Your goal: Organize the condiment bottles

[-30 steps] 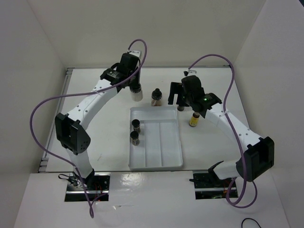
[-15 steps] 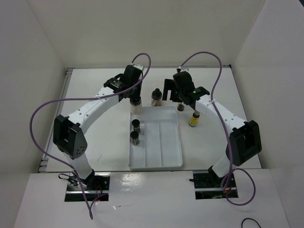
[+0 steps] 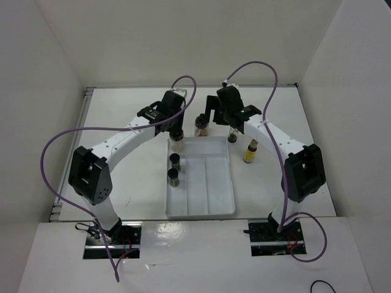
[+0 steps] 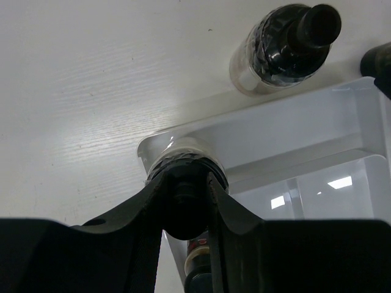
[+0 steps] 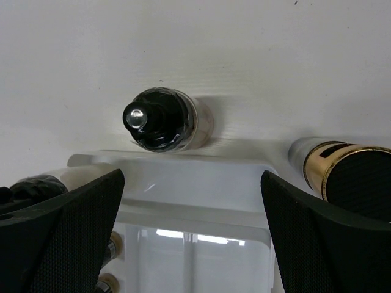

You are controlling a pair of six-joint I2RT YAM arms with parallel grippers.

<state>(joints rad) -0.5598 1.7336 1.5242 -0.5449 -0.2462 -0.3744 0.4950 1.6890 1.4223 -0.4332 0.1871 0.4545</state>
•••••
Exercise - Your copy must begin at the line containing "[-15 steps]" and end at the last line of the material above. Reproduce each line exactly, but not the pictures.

Exercise solution -
[-15 steps] 
[+0 steps] 
[+0 steps] 
[+0 steps] 

You are controlling a pair of six-joint I2RT YAM arms with parallel grippers.

<state>(joints rad) -0.5598 1.7336 1.5242 -0.5449 -0.2462 -0.3744 0.4950 1.6890 1.4223 -0.4332 0.1871 0.4545</state>

The output as shown is complete.